Call them as you wish
Initially I wrote a short post for Growing Syneilesis from seeds for the germination page, and then I thought, wait a minute, it is not the only Compositae with fruits/seeds related problems.
So, I wrote a longer post on the subject and then thought, who’s going to read all this? Finally, I wrote another shorter post, and there will be more flower pictures later.
I think everyone knows that in Compositae (Asteraceae) what seems to be a single flower is actually a cluster – a composite of smaller flowers (florets), usually called a head which contains disk and/or ray flowers; both types can be bisexual or unisexual.
And, many species require cross-pollination in order to set seeds; the pollen has a special presentation mechanism which prevents self-pollination (I will talk more about this for Syneilesis).
Probably many are also aware that what we call ‘seeds’ in Asteraceae are actually fruits. In simple botanical terms they are single-seeded nuts. Scientifically, they have been called achenes by some and cypselae by others (see note).
So, we don’t see, collect and sow the actual seeds, but the whole fruits.
It is often a deceptive situation because copious amount of fruits are formed but most of them are seedless (cypsela is a very good name to illustrate that) – like it often happens in the case of Syneilesis aconitifolia. Another example, from my garden this time, is Achillea ageratifolia ssp. serbica.
If we call them fruits or seeds is not that important; I myself call them ‘seeds’. The important thing is to understand the distinction and be able to assess the situation when it comes to sowing, namely if you are really sowing ‘seeds’ or just ‘fluff’ (e.g., empty fruits).

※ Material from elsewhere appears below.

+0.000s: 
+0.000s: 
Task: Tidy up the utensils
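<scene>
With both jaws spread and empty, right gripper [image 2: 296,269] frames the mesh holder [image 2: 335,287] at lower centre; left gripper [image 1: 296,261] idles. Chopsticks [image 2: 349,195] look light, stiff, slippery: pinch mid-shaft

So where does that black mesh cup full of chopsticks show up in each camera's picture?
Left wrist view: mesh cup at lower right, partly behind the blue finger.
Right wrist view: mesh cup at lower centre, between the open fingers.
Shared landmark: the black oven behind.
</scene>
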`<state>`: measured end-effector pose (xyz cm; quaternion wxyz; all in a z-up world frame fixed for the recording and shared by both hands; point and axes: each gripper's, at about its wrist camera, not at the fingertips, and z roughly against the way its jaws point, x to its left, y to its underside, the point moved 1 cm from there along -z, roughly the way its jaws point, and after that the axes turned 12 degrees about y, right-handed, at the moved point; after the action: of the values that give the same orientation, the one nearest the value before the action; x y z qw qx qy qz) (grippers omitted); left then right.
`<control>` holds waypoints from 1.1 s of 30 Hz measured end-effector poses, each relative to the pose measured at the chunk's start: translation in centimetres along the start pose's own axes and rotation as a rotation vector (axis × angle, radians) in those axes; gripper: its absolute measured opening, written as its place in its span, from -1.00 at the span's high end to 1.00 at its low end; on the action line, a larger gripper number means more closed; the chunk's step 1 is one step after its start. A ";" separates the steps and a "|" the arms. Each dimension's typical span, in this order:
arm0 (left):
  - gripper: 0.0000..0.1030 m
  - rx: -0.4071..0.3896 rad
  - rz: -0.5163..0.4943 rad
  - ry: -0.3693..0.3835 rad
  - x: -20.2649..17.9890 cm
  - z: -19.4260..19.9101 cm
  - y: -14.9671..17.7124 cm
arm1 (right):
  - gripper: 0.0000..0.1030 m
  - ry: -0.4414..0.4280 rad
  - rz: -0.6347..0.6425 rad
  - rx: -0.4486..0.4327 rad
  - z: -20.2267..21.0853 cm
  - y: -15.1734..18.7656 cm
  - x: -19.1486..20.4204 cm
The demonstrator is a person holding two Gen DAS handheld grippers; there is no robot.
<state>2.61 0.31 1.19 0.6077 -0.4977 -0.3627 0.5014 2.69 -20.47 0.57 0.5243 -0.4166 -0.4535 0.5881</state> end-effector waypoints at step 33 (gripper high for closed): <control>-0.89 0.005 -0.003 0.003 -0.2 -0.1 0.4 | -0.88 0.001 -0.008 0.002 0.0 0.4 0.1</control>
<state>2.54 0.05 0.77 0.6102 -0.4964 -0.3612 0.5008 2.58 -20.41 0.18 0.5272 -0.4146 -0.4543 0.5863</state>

This is why it is always a good idea to carefully check the fruits for many species of this family; take a note on Aster spp. and Solidago, Anaphalis, but not only.
Often is easy to select the good ones (which are plump) when observed with the naked eye; sometimes with the use of a magnifier – and a lot of time…The smaller they are, the harder is to distinguish the good ones.
For large quantities of fruits the cut method can be used by selecting samples.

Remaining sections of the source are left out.